Phosphorylation of protein kinase A (PKA) regulatory subunit RIα by protein kinase G (PKG) primes PKA for catalytic activity in cells

cAMP-dependent protein kinase (PKAc) is a pivotal signaling protein in eukaryotic cells. PKAc has two well-characterized regulatory subunit proteins, RI and RII (each having alpha and beta isoforms), which keep the PKAc catalytic subunit in a catalytically inactive state until activation by cAMP. Previous reports showed that the RI alpha regulatory subunit is phosphorylated by cGMP-dependent protein kinase (PKG) in vitro, whereupon phosphorylated RI alpha no longer inhibits PKAc at normal (1:1) stoichiometric ratios. However, the significance of this phosphorylation as a mechanism for activating type I PKA holoenzymes has not been fully explored, especially in cellular systems. In this study, we further examined the potential of RI alpha phosphorylation to regulate physiologically relevant "desensitization" of PKAc activity. First, the serine 101 site of RI alpha was validated as a target of PKGI alpha phosphorylation both in vitro and in cells. Analysis of a phosphomimetic substitution in RI alpha (S101E) showed that modification of this site increases PKAc activity in vitro and in cells, even without cAMP stimulation.
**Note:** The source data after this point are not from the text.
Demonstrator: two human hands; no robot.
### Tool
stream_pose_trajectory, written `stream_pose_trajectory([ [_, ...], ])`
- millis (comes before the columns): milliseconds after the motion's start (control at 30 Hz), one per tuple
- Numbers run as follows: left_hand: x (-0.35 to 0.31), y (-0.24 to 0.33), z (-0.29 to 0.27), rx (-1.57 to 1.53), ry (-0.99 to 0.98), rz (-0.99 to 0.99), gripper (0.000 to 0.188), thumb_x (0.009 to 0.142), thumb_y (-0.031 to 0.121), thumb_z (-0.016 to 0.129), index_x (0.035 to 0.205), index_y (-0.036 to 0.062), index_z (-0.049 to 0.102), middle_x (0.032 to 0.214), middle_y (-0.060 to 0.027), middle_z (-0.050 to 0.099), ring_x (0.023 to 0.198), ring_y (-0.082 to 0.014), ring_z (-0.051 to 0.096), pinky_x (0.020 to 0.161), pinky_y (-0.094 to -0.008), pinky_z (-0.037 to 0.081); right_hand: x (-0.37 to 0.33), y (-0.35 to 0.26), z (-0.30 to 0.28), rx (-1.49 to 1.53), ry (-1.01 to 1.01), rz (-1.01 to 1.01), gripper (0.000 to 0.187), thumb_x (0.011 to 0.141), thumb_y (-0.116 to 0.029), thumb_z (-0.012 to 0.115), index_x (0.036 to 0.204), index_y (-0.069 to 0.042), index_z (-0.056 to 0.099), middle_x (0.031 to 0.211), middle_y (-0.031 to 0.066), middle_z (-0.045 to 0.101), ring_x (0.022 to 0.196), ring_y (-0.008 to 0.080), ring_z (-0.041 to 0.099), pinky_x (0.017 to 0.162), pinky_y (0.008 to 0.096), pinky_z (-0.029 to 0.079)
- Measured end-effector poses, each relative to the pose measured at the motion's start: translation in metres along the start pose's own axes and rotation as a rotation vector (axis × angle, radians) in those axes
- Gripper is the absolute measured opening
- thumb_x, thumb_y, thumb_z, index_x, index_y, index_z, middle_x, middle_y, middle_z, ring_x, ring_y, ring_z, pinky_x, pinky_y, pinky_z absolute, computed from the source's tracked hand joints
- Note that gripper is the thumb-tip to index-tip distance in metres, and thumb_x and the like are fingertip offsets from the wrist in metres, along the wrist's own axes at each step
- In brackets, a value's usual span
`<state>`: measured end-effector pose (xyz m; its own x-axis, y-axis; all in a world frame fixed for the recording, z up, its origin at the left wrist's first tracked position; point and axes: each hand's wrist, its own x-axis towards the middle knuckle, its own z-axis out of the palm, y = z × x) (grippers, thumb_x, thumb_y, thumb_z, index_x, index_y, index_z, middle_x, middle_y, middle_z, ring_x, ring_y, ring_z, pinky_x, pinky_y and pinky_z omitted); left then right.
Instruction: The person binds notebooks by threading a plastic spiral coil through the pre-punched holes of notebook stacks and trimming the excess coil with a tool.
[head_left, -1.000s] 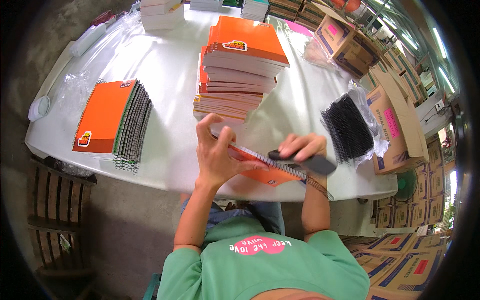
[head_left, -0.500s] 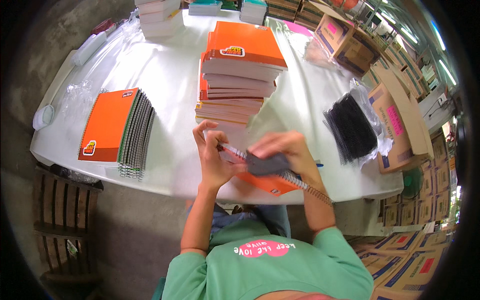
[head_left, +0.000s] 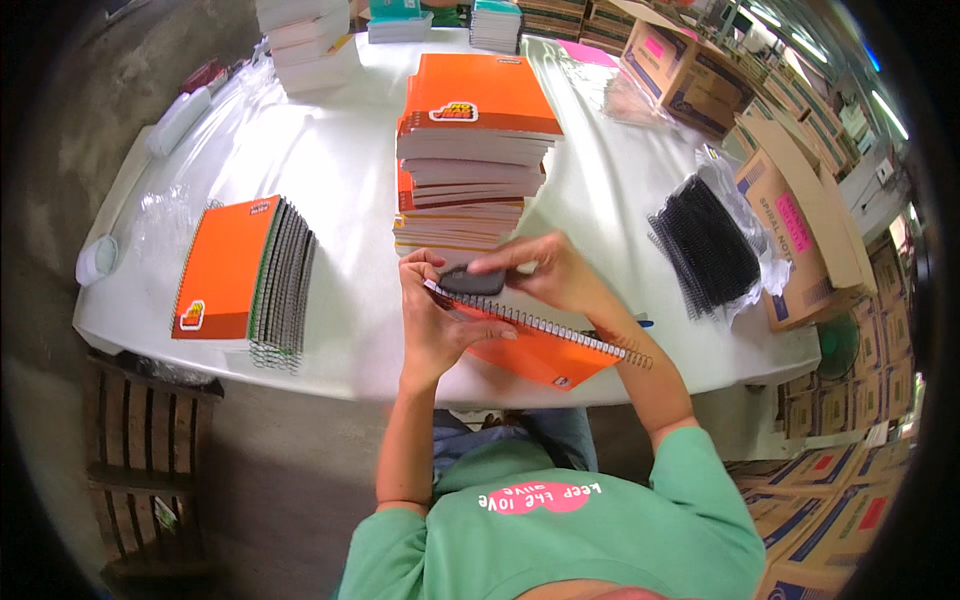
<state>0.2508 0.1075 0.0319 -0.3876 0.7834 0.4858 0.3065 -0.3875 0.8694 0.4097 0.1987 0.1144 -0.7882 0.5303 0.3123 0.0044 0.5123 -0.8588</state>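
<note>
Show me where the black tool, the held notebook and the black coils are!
Black tool (head_left: 478, 281): head view, on its dark body.
Held notebook (head_left: 552, 354): head view, on its orange cover.
Black coils (head_left: 708, 247): head view, middle of the pile.

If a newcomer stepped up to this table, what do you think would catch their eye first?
Probably the tall stack of orange-covered books in the middle of the white table. Just in front of it, the left hand holds an orange notebook with a wire spiral along its edge, and the right hand holds a dark tool near the spiral's left end. Black coils lie to the right.
</note>
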Motion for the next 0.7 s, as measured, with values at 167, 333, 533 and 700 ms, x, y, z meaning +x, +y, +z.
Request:
stream_pose_trajectory([
  [167,0.005,0.003,-0.006,0.021,-0.040,0.169,0.093,0.032,0.035,0.094,0.092,0.0065,0.029,0.102,-0.0095,0.035,0.098,-0.0235,0.042,0.086,-0.0339,0.040,0.004,-0.016,0.017,-0.099,-0.055,-0.240,0.040,0.068,0.012,0.061,0.103,-0.006,0.070,0.094,0.0117,0.070,0.086,0.0135,0.065,0.078,0.0261,0.051],
  [333,-0.003,0.004,0.002,-0.256,0.075,0.038,0.067,0.060,0.031,0.087,0.095,0.0057,0.036,0.098,-0.0042,0.038,0.085,-0.0125,0.042,0.068,-0.0237,0.042,-0.013,0.008,-0.008,-0.331,0.234,-0.067,0.045,0.065,0.012,0.057,0.101,-0.010,0.070,0.096,0.0119,0.068,0.088,0.0239,0.065,0.077,0.0308,0.051],
  [533,-0.008,0.017,-0.007,-0.295,0.023,-0.002,0.029,0.092,0.027,0.058,0.078,0.0038,0.049,0.080,-0.0009,0.047,0.065,-0.0071,0.041,0.058,-0.0210,0.039,-0.108,0.085,-0.097,-0.965,0.431,0.466,0.050,0.073,-0.003,0.062,0.122,-0.016,0.058,0.124,0.0118,0.054,0.118,0.0297,0.048,0.098,0.0436,0.038],
  [700,-0.017,0.031,0.003,-0.232,0.290,0.007,0.016,0.086,0.014,0.065,0.083,0.0009,0.057,0.085,-0.0029,0.051,0.069,-0.0078,0.048,0.053,-0.0189,0.043,-0.161,0.038,-0.049,-0.782,0.306,0.499,0.068,0.079,-0.024,0.067,0.140,-0.020,0.037,0.144,0.0108,0.032,0.135,0.0356,0.025,0.104,0.0603,0.022],
])
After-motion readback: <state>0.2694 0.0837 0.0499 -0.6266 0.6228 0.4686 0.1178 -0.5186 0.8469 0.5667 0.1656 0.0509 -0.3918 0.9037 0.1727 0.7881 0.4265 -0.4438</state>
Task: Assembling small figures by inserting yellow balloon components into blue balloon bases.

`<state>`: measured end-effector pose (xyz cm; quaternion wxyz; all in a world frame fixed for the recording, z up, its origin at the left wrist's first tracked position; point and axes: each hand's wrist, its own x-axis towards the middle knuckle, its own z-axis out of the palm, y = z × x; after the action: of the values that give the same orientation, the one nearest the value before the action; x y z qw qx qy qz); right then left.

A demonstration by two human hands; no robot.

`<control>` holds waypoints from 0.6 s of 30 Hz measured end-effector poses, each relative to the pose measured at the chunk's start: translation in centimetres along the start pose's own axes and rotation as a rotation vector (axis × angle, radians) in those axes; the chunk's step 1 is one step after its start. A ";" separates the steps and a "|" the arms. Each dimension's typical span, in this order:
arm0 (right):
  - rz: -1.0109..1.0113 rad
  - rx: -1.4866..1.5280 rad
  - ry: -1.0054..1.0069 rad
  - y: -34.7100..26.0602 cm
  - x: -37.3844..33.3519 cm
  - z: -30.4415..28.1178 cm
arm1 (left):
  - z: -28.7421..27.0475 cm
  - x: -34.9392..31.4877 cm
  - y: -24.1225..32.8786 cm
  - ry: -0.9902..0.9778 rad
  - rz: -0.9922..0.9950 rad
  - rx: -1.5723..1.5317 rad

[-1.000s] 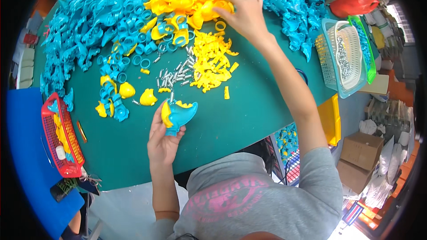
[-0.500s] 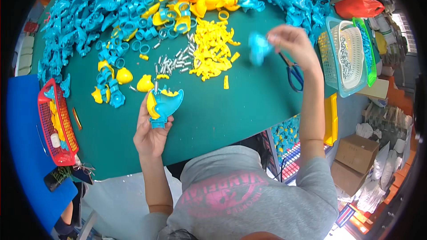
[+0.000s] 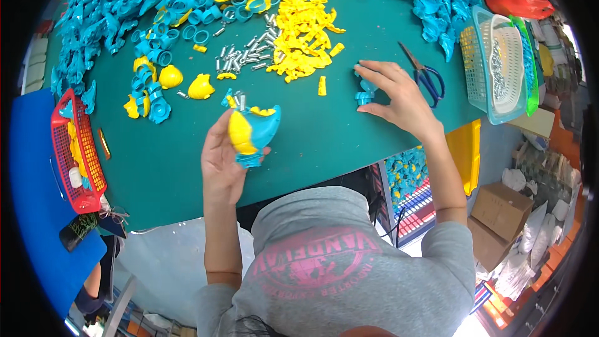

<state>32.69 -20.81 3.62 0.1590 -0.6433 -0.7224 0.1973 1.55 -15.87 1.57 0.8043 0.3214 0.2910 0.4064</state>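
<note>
A blue-and-yellow plastic shell (image 3: 261,128), rounded yellow on one side, its blue tip pointing up and away, stands raised in the left hand (image 3: 222,157); well apart, a smaller blue piece (image 3: 365,95), partly hidden, sits within the right hand's (image 3: 402,98) grasp.

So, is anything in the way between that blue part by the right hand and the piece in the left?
Nothing visible stands between the small blue part by the right hand and the blue-and-yellow piece in the left hand; a yellow strip lies just off the direct line.
</note>
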 end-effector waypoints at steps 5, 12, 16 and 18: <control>-0.136 0.640 0.200 -3.4 0.4 0.7 | 2.3 0.2 -0.9 -0.127 0.108 0.192; -0.348 0.741 0.214 -7.5 1.9 3.2 | 3.0 0.3 -1.0 -0.160 0.093 0.234; -0.385 0.670 0.217 -7.2 2.2 3.3 | 2.7 0.3 -0.9 -0.161 0.086 0.262; -0.380 0.674 0.206 -7.4 2.3 3.3 | 2.7 0.3 -0.9 -0.160 0.112 0.274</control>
<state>24.45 -19.50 4.31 0.4664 -0.4265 -0.7035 0.3250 4.14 -16.76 2.52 0.7498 0.4751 0.2602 0.3801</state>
Numerous techniques were used to show that although Ser(101) variants of RI alpha can bind PKAc, the modified linker region of the S101E mutant has a significantly reduced affinity for the PKAc active site. These findings suggest that RI alpha phosphorylation may be a novel mechanism to circumvent the requirement of cAMP stimulus to activate type I PKA in cells. We have thus proposed a model to explain how PKG phosphorylation of RI alpha creates a "sensitized intermediate" state that is in effect primed to trigger PKAc activity.